What distinguishes a generator from a regular function?  The use of
"yield".  A "yield" is like a return, but rather than completely
escape out of the function with the return value, this generator will
remember what it was doing  at that time.  Why?  Because it can
*resume* itself when we try to get another value out of the generator.

Let's try it out:

#####################

>>> numStream = nums()
>>> numStream.next()
0
>>> numStream.next()
1
>>> numStream.next()
2
>>> numStream.next()
3
>>> numStream.next()
4
#####################

Every next() we call on a generator will restart it from where it left
off, until it reaches its next "yield".  That's how we get this
generator to return an infinite sequence of things.


That's how we produce infinite sequences.  And we can write another
generator that knows how to take a stream of numbers, and square each
one.

########################
def squaring(stream):
    for n in stream:
        yield n
########################


Let's try it.


########################

>>> numStream = nums()
>>> squaredNums = squaring(numStream)
>>> squaredNums.next()
0
>>> squaredNums.next()
1
>>> squaredNums.next()
4
>>> squaredNums.next()
9
>>> squaredNums.next()
16
########################


If you have experience with other programming languages, you may have
heard of the term "co-routine".  What we're doing with this should be
reminiscent of coroutine-style programming.  We have one generator
feeding input into the other, with program control bouncing back and
forth between the generators as necessary.
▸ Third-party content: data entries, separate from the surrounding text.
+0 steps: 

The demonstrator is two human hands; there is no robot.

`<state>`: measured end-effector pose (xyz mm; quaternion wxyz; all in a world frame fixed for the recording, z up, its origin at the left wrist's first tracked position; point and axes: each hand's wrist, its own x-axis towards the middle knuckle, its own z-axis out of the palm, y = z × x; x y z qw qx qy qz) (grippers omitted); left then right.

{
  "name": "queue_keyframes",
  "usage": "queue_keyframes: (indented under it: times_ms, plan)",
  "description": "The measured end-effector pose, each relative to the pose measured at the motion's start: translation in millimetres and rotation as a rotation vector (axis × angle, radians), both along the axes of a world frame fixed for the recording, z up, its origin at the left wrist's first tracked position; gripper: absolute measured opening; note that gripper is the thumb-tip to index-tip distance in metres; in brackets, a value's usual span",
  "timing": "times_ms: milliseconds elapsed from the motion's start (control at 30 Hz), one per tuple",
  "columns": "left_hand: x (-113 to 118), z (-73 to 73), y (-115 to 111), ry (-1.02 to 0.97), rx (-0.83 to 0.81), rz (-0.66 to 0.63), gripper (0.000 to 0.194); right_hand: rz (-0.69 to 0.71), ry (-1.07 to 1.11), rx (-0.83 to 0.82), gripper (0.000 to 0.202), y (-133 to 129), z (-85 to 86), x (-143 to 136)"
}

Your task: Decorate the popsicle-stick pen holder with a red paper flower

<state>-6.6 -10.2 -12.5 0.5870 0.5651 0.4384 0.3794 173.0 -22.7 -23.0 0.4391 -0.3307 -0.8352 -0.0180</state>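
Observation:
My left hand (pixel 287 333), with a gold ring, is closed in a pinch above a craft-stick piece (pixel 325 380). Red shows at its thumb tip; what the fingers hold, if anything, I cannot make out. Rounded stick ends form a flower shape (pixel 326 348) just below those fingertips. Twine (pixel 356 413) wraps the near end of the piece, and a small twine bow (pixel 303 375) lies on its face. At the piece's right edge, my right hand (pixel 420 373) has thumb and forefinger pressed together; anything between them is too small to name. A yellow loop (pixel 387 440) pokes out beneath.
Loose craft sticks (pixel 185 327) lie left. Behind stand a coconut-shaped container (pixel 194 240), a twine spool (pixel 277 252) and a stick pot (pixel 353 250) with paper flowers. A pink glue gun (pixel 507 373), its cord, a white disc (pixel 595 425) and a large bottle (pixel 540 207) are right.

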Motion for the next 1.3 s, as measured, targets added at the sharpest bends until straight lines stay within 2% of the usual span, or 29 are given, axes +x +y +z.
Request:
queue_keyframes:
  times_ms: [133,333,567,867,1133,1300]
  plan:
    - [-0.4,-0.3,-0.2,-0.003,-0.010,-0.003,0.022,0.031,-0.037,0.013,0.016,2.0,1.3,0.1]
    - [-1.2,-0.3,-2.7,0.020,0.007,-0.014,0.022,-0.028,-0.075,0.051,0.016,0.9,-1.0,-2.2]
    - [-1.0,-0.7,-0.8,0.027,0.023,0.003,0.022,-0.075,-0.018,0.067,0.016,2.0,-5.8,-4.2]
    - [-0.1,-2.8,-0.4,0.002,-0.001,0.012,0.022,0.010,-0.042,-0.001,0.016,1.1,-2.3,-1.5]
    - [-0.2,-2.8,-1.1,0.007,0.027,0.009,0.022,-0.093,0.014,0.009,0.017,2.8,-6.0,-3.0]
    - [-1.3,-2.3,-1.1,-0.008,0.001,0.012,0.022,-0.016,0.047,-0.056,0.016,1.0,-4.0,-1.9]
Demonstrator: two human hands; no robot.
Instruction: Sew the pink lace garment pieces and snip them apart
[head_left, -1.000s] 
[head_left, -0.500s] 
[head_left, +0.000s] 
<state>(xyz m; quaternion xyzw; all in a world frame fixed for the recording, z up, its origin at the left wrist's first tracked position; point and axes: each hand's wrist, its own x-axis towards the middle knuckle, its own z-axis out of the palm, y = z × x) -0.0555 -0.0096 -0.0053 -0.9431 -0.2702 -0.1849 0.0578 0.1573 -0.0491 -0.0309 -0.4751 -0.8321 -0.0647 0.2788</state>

So that's a basic idea of generators.  It lets us write processes that
can deal with and produce streams of data.  In the context of sockets,
this is particularly helpful, because sockets can be considered a
stream of bytes.


Here's another toy example that's closer to the problem you're trying
to solve.  Let's say that we're working on a program to alphabetize
the words of a sentence.  Very useless, of course.  :P  We might pass
it in the input:

    this
    is
    a
    test
    of
    the
    emergency
    broadcast
    system

and expect to get back the following sentence:

     hist
     is
     a
     estt
     fo
     eht
     ceeegmnry
     aabcdorst
     emssty

We can imagine one process doing chunking, going from a sequence of
characters to a sequence of words:

###########################################
def extract_words(seq):
    """Yield the words in a sequence of characters."""
    buffer = []
    for ch in seq:
        if ch.isalpha():
            buffer.append(ch)
        elif buffer:
            yield ''.join(buffer)
            del buffer[:]
    # If we hit the end of the buffer, we still might
    # need to yield one more result.
    if buffer:
        yield ''.join(buffer)
###########################################


and a function that transforms words to their munged counterpart:

#########################
def transform(word):
    """"Munges a word into its alphabetized form."""
    chars = list(word)
    chars.sort()
    return ''.join(chars)
#########################

This forms the major components of a program that can do the munging
on a file... or a socket!


Here's the complete example:


#############################################
import sys

def extract_words(seq):
    """Yield the words in a sequence of characters."""
    buffer = []
    for ch in seq:
        if ch.isalpha():
            buffer.append(ch)
        elif buffer:
            yield ''.join(buffer)
            del buffer[:]
    # If we hit the end of the buffer, we still might
    # need to yield one more result.
    if buffer:
        yield ''.join(buffer)

def transform(word):
    """"Munges a word into its alphabetized form."""
   chars = list(word)
    chars.sort()
    return ''.join(chars)


def as_byte_seq(f):
    """Return the bytes of the file-like object f as a
    sequence."""
    while True:
        ch = f.read(1)
        if not ch: break
        yield ch


if __name__ == '__main__':
    for word in extract_words(as_byte_seq(sys.stdin)):
        print(transform(word))
############################################



If you have questions, please feel free to ask.  Good luck!